Action item :: Only these lines should appear, exactly: the one containing "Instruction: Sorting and" and every line after it through the end of the material below.

**********

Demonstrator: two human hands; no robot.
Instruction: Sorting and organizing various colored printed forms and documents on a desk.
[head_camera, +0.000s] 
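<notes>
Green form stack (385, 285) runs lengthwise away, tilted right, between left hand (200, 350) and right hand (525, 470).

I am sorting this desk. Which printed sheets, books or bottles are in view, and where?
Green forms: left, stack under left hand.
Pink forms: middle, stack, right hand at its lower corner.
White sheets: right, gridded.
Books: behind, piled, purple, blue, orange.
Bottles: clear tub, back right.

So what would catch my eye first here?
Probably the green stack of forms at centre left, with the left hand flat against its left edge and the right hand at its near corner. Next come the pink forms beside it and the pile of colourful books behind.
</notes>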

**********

Finished exercise ::
Instruction: Sorting and organizing various colored printed forms and documents on a desk.
[head_camera, +0.000s] 
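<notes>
Green form stack (385, 285) runs lengthwise away, tilted right, between left hand (200, 350) and right hand (525, 470).

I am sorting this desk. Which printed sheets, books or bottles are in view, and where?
Green forms: left, stack under left hand.
Pink forms: middle, stack, right hand at its lower corner.
White sheets: right, gridded.
Books: behind, piled, purple, blue, orange.
Bottles: clear tub, back right.

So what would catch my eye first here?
Probably the green stack of forms at centre left, with the left hand flat against its left edge and the right hand at its near corner. Next come the pink forms beside it and the pile of colourful books behind.
</notes>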

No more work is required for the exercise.